**Brief:** Reproduce the data below word for word.

§

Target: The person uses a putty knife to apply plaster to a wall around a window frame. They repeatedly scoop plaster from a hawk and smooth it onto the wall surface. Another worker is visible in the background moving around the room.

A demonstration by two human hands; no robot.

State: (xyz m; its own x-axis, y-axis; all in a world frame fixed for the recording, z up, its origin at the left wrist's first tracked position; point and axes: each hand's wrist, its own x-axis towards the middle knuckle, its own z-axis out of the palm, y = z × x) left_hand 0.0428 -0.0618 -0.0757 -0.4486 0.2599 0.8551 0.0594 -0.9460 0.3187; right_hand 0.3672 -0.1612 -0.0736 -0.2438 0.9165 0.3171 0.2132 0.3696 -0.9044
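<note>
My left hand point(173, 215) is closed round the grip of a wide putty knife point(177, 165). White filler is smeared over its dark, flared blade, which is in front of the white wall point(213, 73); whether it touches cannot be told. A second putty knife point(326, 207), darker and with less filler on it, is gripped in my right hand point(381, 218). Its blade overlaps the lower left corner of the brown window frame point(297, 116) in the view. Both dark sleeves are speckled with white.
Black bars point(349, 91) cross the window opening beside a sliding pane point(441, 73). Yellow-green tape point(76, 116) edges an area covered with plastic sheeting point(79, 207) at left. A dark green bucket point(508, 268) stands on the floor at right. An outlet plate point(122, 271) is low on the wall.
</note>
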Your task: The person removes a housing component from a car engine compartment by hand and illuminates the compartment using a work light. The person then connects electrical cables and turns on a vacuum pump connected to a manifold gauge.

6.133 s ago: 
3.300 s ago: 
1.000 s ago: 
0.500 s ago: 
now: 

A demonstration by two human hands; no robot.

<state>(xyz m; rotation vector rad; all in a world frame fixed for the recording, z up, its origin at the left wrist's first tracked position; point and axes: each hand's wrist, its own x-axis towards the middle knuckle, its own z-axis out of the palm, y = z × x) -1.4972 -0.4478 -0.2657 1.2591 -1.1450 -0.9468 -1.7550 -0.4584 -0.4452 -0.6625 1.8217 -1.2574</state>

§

**Solution to the exercise:**
Target: The person uses a putty knife to apply plaster to a wall around a window frame. They repeatedly scoop plaster from a hawk and smooth it onto the wall surface. Another worker is visible in the background moving around the room.

A demonstration by two human hands; no robot.

State: (xyz m; its own x-axis, y-axis; all in a world frame fixed for the recording, z up, its origin at the left wrist's first tracked position; point and axes: each hand's wrist, its own x-axis towards the middle knuckle, its own z-axis out of the palm, y = z × x) left_hand 0.0428 -0.0618 -0.0757 -0.4486 0.2599 0.8551 0.0594 -0.9460 0.3187; right_hand 0.3672 -0.1612 -0.0736 -0.2438 0.9165 0.3171 0.2132 0.3696 -0.9044
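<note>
My left hand point(173, 215) is closed round the grip of a wide putty knife point(177, 165). White filler is smeared over its dark, flared blade, which is in front of the white wall point(213, 73); whether it touches cannot be told. A second putty knife point(326, 207), darker and with less filler on it, is gripped in my right hand point(381, 218). Its blade overlaps the lower left corner of the brown window frame point(297, 116) in the view. Both dark sleeves are speckled with white.
Black bars point(349, 91) cross the window opening beside a sliding pane point(441, 73). Yellow-green tape point(76, 116) edges an area covered with plastic sheeting point(79, 207) at left. A dark green bucket point(508, 268) stands on the floor at right. An outlet plate point(122, 271) is low on the wall.
</note>
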Your task: The person removes a housing component from a car engine compartment by hand and illuminates the compartment using a work light. The person then connects electrical cables and turns on a vacuum pump connected to a manifold gauge.

6.133 s ago: 
3.300 s ago: 
1.000 s ago: 
0.500 s ago: 
now: 

A demonstration by two human hands; no robot.

<state>(xyz m; rotation vector rad; all in a world frame fixed for the recording, z up, its origin at the left wrist's first tracked position; point and axes: each hand's wrist, its own x-axis towards the middle knuckle, its own z-axis out of the palm, y = z × x) -1.4972 -0.4478 -0.2657 1.2591 -1.1450 -0.9468 -1.7550 -0.4584 -0.4452 -0.6625 1.8217 -1.2574</state>

What needed an answer now has one.